RÉSUMÉ
Aurélie OMPRARET – Master 2 « Attractivité et Nouveau Marketing Territorial » – Année universitaire 2020/2021
Initialement nées dans les années 1970, les politiques d’attractivité avaient comme principal but pour les états de s’ouvrir aux investissements internationaux, engendrant au fil des années « une course aux investissements étrangers » et une véritable concurrence entre les territoires. Les territoires ont depuis mis en place des politiques d’attractivité territoriale afin d’attirer les investisseurs, par des biais divers tel que la création d’infrastructures ou la mise en place d’avantages fiscaux. Cette démarche, largement entreprise par les collectivités et agences de développement n’a pas seulement des bienfaits pour l’économie des territoires. En effet, aujourd’hui, on peut inévitablement constater que certains d’entre eux sont négativement impactés par une trop forte attractivité. En région Nouvelle-Aquitaine, c’est particulièrement le cas pour la métropole de Bordeaux. Cela se lit particulièrement dans certains secteurs d’activité, comme en témoigne le tourisme, qui se transforme de plus en plus en « surtourisme », et engendre pollution, inflation, dégradation des sites et mécontentement des populations locales. De plus, certains territoires n’ont plus la capacité d’accueillir des flux entrants car leurs ressources ne permettent pas de répondre aux besoins des individus et des activités déjà présents sur le territoire. Ajouté à cela la situation préoccupante du réchauffement climatique évoquée dans le dernier rapport du GIEC, qui alerte sur le changement brutal et rapide du climat.

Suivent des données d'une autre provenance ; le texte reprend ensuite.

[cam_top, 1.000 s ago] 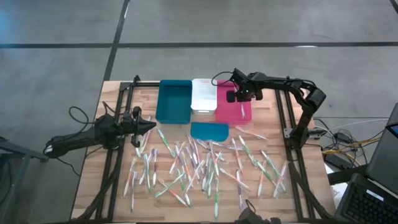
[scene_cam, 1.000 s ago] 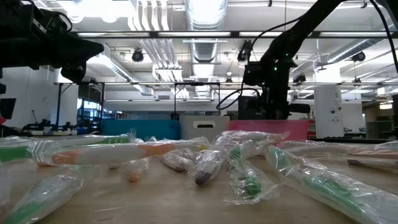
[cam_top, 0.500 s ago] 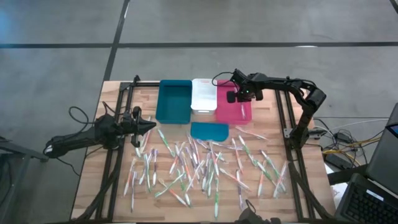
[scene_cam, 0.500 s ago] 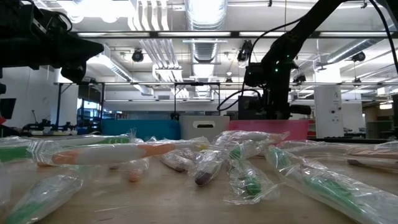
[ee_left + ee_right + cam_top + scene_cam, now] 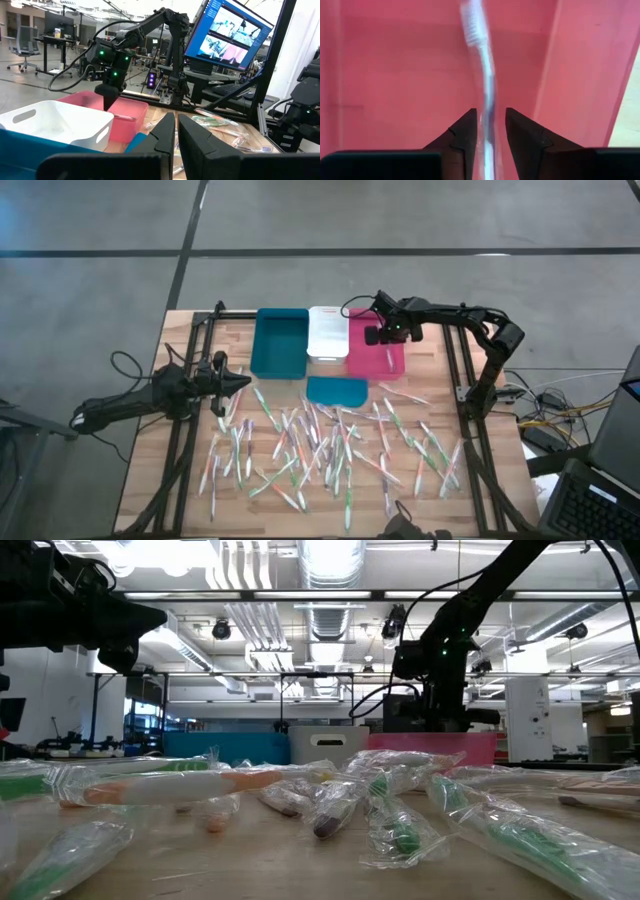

En réponse à cette problématique, on voit depuis peu apparaître la notion de durabilité dans le développement économique. Certains territoires se questionnent sur l’impact que peut avoir l’attractivité sur leurs propres ressources, actuelles et futures. Pourtant, il est encore difficile de mettre en corrélation développement économique et développement durable, qui peuvent démonter des objectifs sensiblement différents, notamment du point de vue des différents parties-prenantes qui composent chacun de ces deux sujets. La Région Nouvelle-Aquitaine est pourtant précurseuse en la matière, à travers sa feuille de route Néo Terra, la collectivité a la volonté d’accompagner les acteurs publics et privés dans leur transition énergétique et écologique à l’horizon 2030. Aujourd’hui, pour parvenir à une attractivité territoriale durable il est nécessaire de réunir tous les acteurs, et de construire ensemble, afin que chacun y trouve à la fois un intérêt propre mais également un intérêt commun. Ainsi, il parait nécessaire de s’interroger sur la question suivante : Dans quelles mesures les processus d’évaluation coconstruits favorisent-ils l’attractivité économique territoriale durable ? Ce mémoire abordera dans un premier temps la définition de la notion d’attractivité territoriale qui tend de plus en plus à intégrer le concept de la durabilité. Puis, dans un second temps, nous évoquerons les processus d’évaluation des politiques publiques comme appui au développement de l’attractivité territoriale durable. Enfin, il présentera une analyse sur l’attractivité territoriale durable en Région Nouvelle-Aquitaine et ses opportunités en termes de co-construction de l’évaluation de l’attractivité territoriale durable.
Mots-Clés : Attractivité économique, attractivité territoriale durable, coconstruction, développement économique, évaluation, Nouvelle-Aquitaine, région.